• **EXERCISE**
Those lines of the material below that fall between its first line and the line with "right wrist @", both included, are to be repeated exactly.

[Start of section]

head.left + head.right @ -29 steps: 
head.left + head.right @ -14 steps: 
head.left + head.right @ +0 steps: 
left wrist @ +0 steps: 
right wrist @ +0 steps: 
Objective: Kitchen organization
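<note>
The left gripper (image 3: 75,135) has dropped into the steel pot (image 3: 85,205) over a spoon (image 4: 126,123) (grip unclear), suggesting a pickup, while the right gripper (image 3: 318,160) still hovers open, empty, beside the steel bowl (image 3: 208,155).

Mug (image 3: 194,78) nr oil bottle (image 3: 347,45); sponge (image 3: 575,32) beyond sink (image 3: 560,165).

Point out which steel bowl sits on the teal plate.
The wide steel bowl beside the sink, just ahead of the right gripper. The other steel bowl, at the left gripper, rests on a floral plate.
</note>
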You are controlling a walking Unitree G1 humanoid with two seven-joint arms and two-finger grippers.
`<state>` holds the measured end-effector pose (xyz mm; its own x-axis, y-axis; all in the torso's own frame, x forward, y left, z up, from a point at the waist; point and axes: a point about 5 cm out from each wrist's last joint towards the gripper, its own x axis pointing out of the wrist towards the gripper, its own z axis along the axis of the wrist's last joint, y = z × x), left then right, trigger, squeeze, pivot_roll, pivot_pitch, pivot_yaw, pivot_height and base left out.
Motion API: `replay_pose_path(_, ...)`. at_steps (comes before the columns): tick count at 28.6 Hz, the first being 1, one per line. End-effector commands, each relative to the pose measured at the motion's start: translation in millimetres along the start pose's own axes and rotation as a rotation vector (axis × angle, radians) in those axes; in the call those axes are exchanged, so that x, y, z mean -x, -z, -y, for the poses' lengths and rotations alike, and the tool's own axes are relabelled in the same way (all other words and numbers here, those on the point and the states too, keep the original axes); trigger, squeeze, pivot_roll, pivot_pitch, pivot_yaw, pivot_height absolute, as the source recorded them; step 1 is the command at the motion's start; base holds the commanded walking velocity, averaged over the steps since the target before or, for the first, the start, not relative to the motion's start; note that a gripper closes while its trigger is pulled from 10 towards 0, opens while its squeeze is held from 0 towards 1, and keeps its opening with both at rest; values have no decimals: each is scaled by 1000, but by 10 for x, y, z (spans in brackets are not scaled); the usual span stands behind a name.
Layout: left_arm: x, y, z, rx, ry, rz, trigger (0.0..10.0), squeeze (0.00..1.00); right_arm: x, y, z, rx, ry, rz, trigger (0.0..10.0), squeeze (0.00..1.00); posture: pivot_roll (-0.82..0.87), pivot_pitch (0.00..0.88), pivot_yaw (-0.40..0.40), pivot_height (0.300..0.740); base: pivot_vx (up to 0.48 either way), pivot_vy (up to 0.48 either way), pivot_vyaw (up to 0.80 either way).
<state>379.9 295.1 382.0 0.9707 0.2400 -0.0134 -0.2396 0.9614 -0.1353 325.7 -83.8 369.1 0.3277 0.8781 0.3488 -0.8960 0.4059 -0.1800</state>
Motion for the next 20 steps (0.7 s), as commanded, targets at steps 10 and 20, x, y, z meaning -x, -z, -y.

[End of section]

• **TASK OUTPUT**
head.left + head.right @ -29 steps: 
head.left + head.right @ -14 steps: 
head.left + head.right @ +0 steps: 
left wrist @ +0 steps: 
right wrist @ +0 steps: 

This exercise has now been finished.